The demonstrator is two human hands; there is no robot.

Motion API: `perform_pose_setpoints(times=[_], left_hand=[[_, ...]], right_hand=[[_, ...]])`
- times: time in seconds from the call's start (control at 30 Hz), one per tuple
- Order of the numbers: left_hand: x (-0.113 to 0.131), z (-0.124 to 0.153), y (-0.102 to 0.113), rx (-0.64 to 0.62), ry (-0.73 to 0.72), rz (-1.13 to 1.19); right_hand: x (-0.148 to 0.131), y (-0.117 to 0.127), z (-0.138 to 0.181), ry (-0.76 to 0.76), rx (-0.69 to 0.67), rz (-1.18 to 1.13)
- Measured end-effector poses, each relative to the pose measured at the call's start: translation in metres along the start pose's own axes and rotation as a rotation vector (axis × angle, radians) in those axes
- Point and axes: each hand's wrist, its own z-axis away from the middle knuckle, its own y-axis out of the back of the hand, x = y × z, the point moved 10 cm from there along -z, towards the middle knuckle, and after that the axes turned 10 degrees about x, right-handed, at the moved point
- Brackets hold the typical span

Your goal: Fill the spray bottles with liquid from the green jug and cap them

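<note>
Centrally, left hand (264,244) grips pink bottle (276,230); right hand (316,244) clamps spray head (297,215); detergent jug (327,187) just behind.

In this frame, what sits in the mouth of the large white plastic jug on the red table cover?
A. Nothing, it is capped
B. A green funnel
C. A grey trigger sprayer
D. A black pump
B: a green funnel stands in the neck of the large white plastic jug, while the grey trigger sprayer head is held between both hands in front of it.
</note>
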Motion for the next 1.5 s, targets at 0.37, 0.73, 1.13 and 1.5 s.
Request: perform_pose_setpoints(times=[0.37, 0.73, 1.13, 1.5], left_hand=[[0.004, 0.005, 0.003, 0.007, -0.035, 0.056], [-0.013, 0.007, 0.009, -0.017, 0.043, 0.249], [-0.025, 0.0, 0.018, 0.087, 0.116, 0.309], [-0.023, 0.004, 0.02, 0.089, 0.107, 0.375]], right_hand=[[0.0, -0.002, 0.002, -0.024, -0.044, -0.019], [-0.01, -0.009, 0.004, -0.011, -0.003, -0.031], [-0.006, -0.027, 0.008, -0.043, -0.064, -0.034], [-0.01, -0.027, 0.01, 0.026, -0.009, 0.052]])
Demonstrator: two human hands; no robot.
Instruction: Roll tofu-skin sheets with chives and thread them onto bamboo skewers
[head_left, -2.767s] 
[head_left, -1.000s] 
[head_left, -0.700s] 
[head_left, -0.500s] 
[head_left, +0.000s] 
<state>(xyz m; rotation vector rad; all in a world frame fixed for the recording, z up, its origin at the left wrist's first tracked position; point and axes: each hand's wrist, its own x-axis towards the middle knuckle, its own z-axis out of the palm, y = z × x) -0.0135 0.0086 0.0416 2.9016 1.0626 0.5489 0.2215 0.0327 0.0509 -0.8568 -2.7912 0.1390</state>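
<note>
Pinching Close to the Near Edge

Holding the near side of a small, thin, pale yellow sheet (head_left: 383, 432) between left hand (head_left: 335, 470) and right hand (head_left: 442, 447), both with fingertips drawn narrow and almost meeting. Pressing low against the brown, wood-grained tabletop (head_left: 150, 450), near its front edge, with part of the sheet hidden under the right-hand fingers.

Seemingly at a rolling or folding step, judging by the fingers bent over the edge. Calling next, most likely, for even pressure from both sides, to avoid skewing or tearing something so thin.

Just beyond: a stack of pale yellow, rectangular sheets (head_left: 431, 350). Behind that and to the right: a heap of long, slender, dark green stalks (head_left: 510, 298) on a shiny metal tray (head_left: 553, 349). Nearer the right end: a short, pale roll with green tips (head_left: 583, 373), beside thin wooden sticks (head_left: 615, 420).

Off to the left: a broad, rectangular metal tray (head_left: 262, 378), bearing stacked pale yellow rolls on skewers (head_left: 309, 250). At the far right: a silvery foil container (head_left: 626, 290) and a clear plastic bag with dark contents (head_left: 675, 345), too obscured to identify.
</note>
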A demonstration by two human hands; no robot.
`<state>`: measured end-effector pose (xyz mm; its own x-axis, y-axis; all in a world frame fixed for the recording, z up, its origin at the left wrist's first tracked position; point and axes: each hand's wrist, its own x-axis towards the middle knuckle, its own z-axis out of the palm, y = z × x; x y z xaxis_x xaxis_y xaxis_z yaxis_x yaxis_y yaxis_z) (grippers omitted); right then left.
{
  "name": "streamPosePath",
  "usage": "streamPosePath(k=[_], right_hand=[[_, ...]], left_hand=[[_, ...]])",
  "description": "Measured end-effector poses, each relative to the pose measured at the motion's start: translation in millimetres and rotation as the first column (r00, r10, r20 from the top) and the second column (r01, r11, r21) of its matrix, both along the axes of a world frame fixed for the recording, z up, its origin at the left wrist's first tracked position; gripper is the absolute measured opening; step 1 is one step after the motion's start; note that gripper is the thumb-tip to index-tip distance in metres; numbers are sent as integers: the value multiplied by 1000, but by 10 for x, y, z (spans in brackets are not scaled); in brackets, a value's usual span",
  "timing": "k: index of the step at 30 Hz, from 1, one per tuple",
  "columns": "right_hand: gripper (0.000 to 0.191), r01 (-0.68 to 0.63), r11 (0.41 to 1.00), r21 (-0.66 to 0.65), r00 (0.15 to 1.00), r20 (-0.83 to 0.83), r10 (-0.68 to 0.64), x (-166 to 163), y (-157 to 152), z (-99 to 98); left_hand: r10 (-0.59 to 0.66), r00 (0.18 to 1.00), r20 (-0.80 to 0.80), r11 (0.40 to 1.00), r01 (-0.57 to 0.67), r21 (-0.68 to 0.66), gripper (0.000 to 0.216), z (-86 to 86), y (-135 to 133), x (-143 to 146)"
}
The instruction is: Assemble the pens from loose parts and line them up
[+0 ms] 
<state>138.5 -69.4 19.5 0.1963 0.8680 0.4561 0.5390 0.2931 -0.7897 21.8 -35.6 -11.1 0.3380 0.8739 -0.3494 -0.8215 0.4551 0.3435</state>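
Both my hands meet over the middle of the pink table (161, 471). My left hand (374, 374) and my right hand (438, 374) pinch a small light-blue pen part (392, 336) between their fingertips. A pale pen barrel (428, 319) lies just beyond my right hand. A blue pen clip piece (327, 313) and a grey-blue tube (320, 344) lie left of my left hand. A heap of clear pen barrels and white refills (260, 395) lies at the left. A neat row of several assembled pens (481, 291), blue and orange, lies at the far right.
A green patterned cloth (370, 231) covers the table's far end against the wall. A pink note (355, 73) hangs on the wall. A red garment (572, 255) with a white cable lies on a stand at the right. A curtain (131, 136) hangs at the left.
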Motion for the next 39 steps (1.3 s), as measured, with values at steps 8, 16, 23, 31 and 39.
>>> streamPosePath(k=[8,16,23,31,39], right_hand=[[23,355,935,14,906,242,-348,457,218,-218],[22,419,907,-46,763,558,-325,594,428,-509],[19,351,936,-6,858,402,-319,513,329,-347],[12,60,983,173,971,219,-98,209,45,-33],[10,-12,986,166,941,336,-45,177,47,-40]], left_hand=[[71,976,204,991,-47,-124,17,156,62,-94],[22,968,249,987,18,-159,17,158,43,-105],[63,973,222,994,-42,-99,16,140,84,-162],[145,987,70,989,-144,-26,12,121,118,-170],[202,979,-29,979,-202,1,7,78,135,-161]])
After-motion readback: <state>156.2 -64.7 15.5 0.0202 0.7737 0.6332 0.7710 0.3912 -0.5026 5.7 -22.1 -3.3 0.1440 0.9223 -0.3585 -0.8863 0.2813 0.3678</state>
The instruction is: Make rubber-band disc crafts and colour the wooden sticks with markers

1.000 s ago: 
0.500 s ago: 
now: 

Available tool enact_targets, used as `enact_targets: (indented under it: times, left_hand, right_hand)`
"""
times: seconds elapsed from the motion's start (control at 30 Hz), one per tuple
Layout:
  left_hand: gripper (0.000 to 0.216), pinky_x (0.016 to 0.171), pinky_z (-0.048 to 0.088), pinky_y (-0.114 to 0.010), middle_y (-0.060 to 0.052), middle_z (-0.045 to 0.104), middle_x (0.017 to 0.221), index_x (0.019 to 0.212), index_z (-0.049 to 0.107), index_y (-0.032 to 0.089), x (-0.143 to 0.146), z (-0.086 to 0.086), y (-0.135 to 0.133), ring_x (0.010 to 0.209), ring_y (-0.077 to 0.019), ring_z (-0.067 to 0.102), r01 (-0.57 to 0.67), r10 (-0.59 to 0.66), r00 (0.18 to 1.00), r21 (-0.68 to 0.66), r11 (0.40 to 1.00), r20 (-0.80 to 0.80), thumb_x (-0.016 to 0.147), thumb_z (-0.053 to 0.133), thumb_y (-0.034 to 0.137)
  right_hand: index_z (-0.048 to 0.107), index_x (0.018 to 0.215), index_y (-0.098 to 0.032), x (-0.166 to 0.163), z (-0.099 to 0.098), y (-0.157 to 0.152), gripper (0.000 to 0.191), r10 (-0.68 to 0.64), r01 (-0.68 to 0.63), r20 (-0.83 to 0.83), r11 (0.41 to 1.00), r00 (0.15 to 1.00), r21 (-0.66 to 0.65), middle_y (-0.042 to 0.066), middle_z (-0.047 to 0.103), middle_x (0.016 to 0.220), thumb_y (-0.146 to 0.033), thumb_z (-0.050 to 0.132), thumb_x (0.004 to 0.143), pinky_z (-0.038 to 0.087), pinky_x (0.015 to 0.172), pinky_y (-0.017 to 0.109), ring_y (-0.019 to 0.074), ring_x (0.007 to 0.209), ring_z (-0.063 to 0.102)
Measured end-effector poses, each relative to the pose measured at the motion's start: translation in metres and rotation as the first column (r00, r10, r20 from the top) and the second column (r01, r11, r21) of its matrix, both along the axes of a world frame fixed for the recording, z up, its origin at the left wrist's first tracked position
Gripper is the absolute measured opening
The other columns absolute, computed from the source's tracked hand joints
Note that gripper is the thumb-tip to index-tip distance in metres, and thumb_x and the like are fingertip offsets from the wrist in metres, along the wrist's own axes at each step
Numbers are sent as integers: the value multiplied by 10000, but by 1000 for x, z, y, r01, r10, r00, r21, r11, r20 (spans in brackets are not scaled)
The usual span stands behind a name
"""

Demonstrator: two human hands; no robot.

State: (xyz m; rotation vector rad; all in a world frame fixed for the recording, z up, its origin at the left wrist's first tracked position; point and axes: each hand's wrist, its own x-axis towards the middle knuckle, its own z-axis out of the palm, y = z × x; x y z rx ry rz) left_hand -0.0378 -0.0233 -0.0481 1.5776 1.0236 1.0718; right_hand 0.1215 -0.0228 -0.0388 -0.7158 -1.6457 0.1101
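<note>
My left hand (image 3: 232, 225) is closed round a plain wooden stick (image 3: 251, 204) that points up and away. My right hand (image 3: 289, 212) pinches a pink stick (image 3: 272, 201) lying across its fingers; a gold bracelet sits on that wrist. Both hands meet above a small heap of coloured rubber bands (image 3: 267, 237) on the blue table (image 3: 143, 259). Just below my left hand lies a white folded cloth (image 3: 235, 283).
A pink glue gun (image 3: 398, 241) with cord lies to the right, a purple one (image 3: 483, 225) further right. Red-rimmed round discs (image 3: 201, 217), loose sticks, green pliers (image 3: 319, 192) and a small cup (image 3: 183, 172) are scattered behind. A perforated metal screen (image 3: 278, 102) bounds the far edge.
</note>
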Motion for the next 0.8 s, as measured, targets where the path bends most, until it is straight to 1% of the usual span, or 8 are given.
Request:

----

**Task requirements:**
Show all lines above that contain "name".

**Answer section:**
  "name": "streamPosePath",
The usual span stands behind a name

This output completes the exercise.